━━━━━ Stored data

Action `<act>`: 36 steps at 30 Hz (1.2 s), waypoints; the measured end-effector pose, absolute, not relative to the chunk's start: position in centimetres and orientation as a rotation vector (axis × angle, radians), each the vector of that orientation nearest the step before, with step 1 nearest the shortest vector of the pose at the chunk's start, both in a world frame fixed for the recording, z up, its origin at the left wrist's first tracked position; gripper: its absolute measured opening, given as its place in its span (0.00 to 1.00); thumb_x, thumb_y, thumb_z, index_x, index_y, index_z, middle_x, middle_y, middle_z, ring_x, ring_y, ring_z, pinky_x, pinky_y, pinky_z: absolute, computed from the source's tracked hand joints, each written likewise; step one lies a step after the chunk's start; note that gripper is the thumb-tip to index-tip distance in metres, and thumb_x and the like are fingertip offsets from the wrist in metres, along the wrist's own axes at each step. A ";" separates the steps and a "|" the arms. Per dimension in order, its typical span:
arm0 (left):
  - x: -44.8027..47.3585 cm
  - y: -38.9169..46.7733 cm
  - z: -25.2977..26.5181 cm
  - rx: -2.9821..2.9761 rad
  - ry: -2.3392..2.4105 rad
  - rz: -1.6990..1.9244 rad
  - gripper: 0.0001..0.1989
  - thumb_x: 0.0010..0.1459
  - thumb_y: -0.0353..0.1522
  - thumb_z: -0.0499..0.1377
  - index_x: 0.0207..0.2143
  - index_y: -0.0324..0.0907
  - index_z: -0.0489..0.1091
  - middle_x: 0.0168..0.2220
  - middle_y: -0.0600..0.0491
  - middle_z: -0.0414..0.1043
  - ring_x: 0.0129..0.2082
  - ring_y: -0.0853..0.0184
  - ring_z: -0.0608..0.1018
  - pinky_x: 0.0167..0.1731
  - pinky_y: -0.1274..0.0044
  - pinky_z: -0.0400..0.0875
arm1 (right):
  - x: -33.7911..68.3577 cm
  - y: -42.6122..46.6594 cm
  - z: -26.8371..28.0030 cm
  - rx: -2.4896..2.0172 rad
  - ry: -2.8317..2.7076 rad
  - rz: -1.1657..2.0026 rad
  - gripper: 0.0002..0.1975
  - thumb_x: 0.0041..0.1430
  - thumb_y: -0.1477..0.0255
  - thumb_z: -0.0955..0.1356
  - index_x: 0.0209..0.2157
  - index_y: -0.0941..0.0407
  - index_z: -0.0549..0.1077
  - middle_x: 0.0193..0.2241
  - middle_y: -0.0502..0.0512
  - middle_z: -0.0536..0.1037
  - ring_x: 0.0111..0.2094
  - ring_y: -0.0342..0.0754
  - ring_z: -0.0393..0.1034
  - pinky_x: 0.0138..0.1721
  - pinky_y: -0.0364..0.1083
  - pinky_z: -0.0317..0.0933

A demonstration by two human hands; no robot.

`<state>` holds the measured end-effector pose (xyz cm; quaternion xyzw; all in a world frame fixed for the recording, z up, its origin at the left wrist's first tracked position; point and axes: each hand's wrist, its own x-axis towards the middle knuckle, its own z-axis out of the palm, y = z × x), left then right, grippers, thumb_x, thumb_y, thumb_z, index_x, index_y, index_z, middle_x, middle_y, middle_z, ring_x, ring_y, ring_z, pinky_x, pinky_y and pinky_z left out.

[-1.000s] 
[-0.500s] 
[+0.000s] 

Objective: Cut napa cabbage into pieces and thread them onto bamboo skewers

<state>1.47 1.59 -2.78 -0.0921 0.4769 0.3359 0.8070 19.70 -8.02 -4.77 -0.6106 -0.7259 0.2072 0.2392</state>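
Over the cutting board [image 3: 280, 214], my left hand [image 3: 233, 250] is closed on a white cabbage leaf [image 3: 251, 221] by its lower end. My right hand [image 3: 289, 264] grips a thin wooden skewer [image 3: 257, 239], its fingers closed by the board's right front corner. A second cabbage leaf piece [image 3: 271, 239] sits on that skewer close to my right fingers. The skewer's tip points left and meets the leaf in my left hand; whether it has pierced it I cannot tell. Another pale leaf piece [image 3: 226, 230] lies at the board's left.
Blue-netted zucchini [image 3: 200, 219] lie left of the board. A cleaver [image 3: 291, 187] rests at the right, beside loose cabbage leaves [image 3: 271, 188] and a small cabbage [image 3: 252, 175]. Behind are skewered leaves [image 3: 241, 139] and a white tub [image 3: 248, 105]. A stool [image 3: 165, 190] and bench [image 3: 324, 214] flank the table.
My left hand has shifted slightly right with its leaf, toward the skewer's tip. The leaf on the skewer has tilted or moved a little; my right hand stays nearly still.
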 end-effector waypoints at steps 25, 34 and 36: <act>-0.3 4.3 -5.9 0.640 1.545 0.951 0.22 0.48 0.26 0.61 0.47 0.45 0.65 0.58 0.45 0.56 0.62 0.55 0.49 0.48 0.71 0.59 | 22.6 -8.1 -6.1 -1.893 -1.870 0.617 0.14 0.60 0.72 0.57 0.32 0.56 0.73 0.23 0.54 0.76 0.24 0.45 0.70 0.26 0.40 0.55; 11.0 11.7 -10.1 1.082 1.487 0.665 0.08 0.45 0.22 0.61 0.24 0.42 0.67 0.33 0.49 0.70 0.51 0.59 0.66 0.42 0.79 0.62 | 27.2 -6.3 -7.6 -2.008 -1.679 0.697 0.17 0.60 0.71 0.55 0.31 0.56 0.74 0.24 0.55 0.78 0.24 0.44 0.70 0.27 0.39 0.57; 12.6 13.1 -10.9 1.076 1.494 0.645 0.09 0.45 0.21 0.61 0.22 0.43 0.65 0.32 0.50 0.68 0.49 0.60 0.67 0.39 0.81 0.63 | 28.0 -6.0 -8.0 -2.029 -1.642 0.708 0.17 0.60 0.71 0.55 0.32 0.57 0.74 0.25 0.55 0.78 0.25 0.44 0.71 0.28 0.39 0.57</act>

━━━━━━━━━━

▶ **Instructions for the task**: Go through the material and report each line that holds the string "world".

▶ **Response to the exercise**:
Action `<act>`: 36 steps at 30 Hz (1.2 s), waypoints; the measured end-effector pose, absolute, not relative to the chunk's start: position in centimetres and orientation as a rotation vector (axis × angle, radians), each the vector of that orientation nearest the step before, with step 1 nearest the shortest vector of the pose at the chunk's start, both in a world frame fixed for the recording, z up, its origin at the left wrist's first tracked position; gripper: its absolute measured opening, given as its place in its span (0.00 to 1.00); thumb_x, thumb_y, thumb_z, index_x, index_y, index_z, middle_x, middle_y, middle_z, ring_x, ring_y, ring_z, pinky_x, pinky_y, pinky_z: absolute, computed from the source's tracked hand joints, each written likewise; step one lies a step after the chunk's start; note that gripper is the thumb-tip to index-tip distance in metres, and thumb_x and the like are fingertip offsets from the wrist in metres, along the wrist's own axes at each step. A ";" separates the steps and a "|" the arms. Per dimension in order, its typical span:
`<state>` holds the measured end-effector pose (xyz cm; quaternion xyzw; all in a world frame fixed for the recording, z up, its origin at the left wrist's first tracked position; point and axes: each hand's wrist, its own x-axis towards the middle knuckle, its own z-axis out of the palm, y = z × x), left then right, grippers, thumb_x, thumb_y, thumb_z, index_x, index_y, index_z, middle_x, middle_y, middle_z, ring_x, ring_y, ring_z, pinky_x, pinky_y and pinky_z left out.

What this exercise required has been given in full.